Двадцать восьмого марта началась Страстная неделя. Огарева-Тучкова вспоминала, как несколько друзей Огарева хотели навестить Петрашевского в Страстную пятницу, однако она смогла отговорить Огарева; 1 апреля никто на Покровку не поехал, и она «с радостью приняла эту жертву»64. «Холера опять усиливается, — записал в дневнике 1 апреля 1849 года Никитенко. — Заболевает человек по пятьдесят в день и умирает до тридцати. Почти весь март стояли холода, но дни были ясные. Вдруг наступила оттепель; улицы запружены грязью и кучками колотого льда. Люди дышат отвратительными испарениями»65.
Однако несмотря на холеру первоапрельская пятница была многолюдной (ее назовут кульминацией всех собраний). Повестку дня назначили самую горячую — свобода книгопечатания, цензура, судопроизводство, освобождение крестьян. Достоевский привез двадцатилетнего юношу В. А. Головинского, участника дуровского кружка, который, впервые попав на пятничное собрание, вступил в горячий спор с Петрашевским «в самых зловредных выражениях»: отстаивал идею немедленного освобождения крестьян и одобрял народное восстание как путь к этой цели.
...Холерный апрель 1849 года придал встречам нервный, лихорадочный ритм: собирались чуть не ежедневно в разных местах, в разном составе, по двое и по трое, но с одной и той же целью. 2 апреля — обед у Спешнева, где Григорьев читал свое сочинение «Солдатская беседа» (страшные картины полного бесправия солдат, сцена избиения солдат самим царем). 7 апреля — вечер у Дурова, где Ф. М., порицая статью Григорьева, пытался объяснить, что их встречи примут преступное направление, если они будут читать статьи преступного содержания и рассуждать о преступных способах распространения мыслей; призывал остановиться, не сделать из простого удовольствия видеть друг друга «вещи преступной»66. В тот же день на квартире бывшего лицеиста А. И. Европеуса — обед в честь дня рождения Фурье (из Парижа был выписан портрет кумира, участвовало 11 человек, звучали речи с призывами к разрушению государств). 15 апреля — Достоевский читал письмо Белинского Гоголю на пятничном собрании, 22-го — опять собрание у Петрашевского.

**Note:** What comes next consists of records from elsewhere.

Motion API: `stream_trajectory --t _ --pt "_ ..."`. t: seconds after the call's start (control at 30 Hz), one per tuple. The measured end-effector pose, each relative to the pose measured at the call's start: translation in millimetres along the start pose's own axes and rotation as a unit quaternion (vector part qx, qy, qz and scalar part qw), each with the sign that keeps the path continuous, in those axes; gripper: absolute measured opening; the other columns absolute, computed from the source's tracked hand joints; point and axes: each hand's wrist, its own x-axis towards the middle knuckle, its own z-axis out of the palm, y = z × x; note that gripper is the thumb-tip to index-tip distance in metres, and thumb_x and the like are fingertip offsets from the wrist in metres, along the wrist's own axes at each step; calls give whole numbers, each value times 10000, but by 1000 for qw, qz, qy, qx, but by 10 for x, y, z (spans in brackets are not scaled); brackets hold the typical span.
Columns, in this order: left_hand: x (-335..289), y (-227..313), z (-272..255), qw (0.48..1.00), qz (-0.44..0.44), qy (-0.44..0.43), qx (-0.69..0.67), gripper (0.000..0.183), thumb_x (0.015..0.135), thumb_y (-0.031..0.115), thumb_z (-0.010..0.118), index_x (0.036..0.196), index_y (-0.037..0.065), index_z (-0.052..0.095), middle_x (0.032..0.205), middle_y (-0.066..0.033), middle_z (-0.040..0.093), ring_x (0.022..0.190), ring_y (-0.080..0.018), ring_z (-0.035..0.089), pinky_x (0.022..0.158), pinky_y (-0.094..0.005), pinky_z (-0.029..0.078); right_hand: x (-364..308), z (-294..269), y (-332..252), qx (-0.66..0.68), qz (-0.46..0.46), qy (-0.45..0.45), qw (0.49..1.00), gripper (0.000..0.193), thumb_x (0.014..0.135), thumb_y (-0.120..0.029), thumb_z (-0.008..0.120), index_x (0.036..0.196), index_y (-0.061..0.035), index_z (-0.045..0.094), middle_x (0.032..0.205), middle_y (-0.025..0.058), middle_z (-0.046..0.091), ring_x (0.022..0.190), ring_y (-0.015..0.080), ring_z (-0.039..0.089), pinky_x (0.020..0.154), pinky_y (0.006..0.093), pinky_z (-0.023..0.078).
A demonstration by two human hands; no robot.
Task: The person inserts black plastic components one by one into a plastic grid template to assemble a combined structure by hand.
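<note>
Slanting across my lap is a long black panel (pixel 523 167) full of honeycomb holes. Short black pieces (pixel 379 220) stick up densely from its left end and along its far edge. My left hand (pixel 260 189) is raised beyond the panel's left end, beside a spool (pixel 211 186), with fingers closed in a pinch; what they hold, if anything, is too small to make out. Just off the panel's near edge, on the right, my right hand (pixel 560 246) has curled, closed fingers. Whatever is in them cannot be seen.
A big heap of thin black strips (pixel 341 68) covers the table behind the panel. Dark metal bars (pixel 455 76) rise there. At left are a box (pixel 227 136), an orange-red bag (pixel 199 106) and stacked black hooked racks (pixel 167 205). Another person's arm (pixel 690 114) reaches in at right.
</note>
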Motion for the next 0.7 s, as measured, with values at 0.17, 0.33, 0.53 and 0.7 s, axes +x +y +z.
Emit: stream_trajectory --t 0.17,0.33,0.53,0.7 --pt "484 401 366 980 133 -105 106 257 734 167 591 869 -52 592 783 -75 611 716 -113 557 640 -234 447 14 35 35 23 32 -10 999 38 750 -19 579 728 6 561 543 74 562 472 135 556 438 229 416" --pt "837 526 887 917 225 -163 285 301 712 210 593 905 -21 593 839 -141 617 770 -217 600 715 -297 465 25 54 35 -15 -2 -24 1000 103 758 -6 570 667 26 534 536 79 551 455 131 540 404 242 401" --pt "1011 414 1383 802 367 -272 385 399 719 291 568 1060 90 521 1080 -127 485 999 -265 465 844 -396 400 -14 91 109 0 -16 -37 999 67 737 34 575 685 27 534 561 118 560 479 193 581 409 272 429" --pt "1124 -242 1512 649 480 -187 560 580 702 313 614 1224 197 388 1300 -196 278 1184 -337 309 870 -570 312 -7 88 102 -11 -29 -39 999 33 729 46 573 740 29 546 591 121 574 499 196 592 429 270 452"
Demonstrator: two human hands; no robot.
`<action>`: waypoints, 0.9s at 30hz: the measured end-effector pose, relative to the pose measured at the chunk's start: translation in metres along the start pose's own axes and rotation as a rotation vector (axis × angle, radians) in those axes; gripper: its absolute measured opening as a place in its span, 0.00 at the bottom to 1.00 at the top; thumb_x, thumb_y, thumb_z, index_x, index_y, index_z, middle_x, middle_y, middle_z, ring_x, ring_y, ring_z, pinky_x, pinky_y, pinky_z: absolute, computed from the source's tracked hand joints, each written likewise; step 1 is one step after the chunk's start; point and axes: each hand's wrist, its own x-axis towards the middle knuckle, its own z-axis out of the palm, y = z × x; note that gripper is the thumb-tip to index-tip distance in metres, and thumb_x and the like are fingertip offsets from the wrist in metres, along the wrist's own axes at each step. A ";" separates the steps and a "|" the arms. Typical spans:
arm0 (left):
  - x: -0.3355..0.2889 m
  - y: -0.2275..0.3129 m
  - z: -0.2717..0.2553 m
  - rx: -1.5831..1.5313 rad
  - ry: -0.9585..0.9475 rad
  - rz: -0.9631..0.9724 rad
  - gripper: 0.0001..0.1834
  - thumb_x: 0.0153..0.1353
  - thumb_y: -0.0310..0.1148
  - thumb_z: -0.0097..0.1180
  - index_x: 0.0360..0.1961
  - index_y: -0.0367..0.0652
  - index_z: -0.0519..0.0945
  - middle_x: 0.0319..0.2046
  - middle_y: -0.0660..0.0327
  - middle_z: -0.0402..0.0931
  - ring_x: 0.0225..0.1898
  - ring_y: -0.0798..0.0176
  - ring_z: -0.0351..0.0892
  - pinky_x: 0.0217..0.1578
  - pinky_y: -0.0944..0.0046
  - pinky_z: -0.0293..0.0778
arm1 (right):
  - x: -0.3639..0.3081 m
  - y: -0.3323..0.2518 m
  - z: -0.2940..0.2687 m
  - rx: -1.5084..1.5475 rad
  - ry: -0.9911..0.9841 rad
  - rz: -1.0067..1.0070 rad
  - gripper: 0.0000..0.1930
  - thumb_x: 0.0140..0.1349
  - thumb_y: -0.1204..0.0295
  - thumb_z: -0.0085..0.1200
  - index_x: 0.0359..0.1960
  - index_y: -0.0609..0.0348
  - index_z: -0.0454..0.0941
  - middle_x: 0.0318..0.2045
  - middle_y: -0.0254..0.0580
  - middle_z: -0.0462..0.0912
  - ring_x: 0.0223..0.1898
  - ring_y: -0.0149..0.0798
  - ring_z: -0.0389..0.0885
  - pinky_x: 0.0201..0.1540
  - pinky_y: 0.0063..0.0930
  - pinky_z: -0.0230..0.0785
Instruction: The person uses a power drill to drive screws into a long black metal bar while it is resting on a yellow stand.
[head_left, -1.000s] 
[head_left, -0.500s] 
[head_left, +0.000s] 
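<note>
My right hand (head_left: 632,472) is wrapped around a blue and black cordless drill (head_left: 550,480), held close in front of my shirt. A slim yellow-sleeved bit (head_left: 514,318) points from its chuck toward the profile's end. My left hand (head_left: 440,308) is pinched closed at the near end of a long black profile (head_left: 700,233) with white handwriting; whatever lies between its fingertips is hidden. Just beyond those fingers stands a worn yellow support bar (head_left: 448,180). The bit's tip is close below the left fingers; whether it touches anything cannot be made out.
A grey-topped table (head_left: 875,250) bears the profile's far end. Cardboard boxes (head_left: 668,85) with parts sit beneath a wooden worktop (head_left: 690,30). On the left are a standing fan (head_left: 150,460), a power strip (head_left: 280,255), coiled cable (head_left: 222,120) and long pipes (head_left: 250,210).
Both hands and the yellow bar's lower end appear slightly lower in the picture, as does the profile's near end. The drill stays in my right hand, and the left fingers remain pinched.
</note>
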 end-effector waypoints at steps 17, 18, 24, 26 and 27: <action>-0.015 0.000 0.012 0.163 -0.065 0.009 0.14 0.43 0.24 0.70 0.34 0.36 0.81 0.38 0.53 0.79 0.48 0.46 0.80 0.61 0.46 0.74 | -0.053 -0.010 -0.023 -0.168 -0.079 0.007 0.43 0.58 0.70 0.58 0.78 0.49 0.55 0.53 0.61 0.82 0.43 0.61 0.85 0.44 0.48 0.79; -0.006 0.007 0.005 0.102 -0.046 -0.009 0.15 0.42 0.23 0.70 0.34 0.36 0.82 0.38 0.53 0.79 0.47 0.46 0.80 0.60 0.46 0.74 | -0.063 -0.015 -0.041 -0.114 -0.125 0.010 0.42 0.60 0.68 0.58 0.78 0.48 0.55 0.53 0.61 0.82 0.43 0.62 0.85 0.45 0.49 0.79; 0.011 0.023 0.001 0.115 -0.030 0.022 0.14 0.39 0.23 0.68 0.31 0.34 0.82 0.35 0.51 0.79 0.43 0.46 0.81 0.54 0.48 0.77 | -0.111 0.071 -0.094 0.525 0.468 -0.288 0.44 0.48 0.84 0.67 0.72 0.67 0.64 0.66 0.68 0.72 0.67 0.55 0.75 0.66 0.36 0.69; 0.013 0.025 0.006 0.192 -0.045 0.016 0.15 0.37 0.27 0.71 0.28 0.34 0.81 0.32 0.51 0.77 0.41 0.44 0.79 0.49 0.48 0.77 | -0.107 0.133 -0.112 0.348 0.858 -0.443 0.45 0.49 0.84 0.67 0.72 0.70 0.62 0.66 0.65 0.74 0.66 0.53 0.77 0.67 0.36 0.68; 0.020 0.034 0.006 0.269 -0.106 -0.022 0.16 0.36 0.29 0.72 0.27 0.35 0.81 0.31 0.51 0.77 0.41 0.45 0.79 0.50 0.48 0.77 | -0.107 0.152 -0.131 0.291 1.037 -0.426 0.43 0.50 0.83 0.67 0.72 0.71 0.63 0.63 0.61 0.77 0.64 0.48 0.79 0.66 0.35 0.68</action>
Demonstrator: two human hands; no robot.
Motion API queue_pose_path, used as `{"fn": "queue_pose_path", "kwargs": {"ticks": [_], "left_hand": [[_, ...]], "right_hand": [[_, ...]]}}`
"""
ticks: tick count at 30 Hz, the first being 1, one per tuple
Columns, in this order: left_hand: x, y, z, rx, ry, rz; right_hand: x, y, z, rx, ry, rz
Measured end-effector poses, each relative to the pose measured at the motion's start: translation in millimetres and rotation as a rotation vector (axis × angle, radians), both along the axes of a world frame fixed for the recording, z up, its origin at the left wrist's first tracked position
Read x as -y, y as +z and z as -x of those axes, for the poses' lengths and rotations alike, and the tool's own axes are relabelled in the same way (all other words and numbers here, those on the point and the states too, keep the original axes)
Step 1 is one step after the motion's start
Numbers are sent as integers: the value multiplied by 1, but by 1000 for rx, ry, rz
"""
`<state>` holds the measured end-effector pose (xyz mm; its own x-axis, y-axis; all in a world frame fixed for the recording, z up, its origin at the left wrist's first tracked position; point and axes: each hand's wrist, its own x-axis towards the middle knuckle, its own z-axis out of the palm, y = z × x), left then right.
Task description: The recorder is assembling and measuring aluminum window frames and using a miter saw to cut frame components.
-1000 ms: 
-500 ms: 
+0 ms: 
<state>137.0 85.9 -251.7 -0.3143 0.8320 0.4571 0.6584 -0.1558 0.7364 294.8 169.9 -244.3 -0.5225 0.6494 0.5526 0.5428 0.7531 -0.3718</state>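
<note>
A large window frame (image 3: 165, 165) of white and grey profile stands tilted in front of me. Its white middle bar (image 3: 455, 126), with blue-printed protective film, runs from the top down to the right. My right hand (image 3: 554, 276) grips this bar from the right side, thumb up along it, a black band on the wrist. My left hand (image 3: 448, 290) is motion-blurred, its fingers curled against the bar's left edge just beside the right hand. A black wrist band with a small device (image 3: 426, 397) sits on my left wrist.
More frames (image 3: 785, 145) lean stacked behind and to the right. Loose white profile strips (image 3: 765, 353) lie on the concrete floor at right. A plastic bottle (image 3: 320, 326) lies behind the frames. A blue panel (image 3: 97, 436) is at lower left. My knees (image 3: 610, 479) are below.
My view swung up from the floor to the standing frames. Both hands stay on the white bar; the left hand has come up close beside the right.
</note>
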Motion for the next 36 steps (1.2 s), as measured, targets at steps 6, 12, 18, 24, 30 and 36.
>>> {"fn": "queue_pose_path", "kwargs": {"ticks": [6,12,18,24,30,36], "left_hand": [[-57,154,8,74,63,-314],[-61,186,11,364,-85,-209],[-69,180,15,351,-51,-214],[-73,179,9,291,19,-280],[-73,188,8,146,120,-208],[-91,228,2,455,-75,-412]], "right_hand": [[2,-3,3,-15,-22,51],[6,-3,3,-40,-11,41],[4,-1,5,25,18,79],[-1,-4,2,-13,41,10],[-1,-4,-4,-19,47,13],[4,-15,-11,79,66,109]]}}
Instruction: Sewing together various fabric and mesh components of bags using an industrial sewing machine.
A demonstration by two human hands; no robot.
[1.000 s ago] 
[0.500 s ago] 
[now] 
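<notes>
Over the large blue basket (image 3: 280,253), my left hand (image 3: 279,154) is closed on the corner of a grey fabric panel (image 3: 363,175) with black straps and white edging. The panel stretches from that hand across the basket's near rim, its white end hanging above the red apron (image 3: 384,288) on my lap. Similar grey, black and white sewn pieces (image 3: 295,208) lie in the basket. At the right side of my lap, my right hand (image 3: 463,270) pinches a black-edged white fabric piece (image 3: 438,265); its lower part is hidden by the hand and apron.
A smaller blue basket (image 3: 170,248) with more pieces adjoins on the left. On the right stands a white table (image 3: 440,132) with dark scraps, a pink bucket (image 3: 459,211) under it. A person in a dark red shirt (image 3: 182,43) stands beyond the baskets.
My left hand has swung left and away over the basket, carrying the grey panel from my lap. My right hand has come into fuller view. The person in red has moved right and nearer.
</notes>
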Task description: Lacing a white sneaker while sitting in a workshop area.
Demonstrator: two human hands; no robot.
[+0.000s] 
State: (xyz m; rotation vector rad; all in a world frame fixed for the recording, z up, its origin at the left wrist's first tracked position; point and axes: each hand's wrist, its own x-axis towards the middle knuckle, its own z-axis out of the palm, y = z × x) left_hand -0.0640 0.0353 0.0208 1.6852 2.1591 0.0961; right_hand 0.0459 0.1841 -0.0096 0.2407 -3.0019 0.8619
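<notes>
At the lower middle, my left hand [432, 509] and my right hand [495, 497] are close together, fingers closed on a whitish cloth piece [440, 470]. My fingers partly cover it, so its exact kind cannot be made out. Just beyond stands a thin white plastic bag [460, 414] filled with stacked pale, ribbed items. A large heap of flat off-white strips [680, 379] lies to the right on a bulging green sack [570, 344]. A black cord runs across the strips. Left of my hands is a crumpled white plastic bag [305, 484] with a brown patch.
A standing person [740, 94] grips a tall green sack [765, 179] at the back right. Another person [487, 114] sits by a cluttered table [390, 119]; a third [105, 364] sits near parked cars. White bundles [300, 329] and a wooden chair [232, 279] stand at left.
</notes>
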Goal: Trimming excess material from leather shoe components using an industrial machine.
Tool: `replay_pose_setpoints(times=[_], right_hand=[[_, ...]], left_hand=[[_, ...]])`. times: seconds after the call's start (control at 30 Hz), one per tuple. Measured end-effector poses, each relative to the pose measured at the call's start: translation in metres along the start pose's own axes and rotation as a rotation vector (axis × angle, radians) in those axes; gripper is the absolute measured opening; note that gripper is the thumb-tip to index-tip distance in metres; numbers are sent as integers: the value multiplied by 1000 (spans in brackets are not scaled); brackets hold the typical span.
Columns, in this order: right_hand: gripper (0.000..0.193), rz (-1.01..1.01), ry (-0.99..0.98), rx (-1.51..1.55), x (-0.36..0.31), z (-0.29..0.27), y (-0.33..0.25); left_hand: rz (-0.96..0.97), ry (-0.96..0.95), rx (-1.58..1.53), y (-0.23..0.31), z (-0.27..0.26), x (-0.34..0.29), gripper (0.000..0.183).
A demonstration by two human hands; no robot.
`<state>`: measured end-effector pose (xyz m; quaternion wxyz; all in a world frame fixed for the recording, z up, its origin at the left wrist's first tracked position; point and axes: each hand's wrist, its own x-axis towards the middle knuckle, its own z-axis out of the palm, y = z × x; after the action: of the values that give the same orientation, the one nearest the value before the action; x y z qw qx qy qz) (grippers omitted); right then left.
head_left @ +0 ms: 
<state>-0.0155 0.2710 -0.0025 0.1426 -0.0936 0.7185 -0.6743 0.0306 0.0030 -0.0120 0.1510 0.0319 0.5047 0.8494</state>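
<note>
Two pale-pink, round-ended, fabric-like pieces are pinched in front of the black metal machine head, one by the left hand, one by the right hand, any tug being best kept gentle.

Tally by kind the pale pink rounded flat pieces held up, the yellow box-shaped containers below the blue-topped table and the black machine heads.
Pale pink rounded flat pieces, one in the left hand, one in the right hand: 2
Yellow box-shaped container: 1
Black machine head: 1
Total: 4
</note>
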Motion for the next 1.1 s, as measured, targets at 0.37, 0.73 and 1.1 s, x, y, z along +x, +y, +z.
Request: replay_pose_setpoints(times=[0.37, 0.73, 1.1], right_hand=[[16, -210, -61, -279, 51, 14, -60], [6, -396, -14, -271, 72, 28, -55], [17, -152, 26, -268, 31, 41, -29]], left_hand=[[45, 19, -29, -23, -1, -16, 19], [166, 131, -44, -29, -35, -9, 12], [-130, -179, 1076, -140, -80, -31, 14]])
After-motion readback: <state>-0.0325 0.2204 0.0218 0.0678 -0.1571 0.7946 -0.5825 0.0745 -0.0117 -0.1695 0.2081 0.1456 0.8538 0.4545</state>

Поздний вечер и полночи с 22 на 23 апреля Достоевский провел у Григорьева и, должно быть, рассуждал с ним не о своей «Неточке Незвановой», которую никак не успевал закончить, а о «безумном творении» Григорьева «Солдатская беседа», оставившем впечатление до того слабое и ничтожное, что Mich-Mich даже советовал уничтожить рукопись. Иными словами, сообщая 31 марта Краевскому: «Сижу безостановочно над 4-й частию... не даю себе ни крошки отдыху», — Ф. М. сильно подрумянивал обстоятельства; в конце марта уже было ясно, что доставить к 15 апреля четвертую и пятую части романа невозможно — при сложившемся ритме и образе жизни.
«Преступное вкралось незаметно» — и каждый новый день гнилого холерного апреля лишь добавлял к составу преступления новые отягчающие подробности. Часы отсчитывали последние минуты свободы.